S&J ceremonia, wesele i plener blisko Tatr.
W ostatnim czasie miałem okazję fotografować ceremonię i wesele w niezwykle urokliwych miejscach. Granica Beskidu Wyspowego i Pogórza Wiśnickiego – to właśnie tam, w jednym z pięknych drewnianych kościołów, Sylwia i Jakub postanowili powiedzieć sobie sakramentalne “TAK”.

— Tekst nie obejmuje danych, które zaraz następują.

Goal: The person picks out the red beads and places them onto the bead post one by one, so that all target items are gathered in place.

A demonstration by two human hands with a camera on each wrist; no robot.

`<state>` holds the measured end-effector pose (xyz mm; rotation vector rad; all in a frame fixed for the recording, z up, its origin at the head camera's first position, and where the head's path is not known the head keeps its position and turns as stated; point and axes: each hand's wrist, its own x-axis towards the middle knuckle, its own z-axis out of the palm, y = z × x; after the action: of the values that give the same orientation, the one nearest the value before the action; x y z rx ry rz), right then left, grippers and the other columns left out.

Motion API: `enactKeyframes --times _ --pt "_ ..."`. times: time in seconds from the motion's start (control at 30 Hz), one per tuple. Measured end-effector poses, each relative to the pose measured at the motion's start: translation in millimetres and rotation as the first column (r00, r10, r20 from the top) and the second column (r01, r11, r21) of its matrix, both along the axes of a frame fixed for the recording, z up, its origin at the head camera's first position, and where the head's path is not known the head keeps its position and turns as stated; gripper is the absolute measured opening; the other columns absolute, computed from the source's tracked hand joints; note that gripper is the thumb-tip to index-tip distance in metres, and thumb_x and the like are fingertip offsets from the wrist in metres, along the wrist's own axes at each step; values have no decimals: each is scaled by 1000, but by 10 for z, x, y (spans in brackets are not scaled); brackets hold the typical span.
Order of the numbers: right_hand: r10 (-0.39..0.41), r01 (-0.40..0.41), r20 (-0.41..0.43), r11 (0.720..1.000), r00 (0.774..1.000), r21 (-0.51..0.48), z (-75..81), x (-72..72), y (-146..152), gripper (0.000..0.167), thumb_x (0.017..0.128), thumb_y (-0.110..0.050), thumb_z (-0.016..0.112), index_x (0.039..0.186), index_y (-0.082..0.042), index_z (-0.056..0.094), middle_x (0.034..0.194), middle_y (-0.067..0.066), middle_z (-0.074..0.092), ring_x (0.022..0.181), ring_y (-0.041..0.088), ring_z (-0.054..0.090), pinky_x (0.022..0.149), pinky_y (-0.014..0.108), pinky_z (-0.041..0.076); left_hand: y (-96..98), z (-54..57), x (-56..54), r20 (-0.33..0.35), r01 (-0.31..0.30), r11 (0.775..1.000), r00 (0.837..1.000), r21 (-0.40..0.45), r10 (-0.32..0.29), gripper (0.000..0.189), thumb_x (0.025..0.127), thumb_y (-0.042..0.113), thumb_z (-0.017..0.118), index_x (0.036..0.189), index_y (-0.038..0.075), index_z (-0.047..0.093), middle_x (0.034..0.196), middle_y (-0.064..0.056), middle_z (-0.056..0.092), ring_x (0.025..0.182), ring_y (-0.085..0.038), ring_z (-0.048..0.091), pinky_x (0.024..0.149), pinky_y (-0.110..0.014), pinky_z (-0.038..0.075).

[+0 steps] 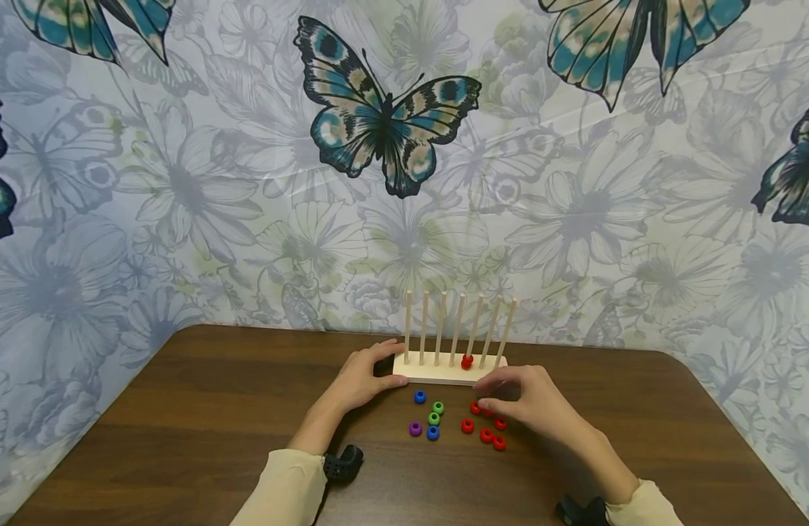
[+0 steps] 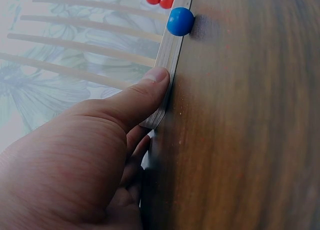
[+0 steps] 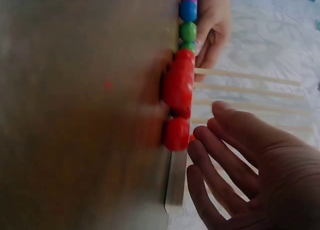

Całość była świetnie dograna, Para Młoda bardzo sympatyczna, obawiać się mogłem tylko pogody. Fotografowanie pod gołym niebem w czasie deszczu zawsze utrudnia sprawę, jednak i aura nie zawiodła, choć przy wyjściu z kościoła burza już szalała dookoła. W takich okolicznościach przyrody i z tak pozytywnymi ludźmi nie czułem się jak w pracy. To była czysta przyjemność, nie zabrakło wielu emocji – był śmiech, były też łzy wzruszenia.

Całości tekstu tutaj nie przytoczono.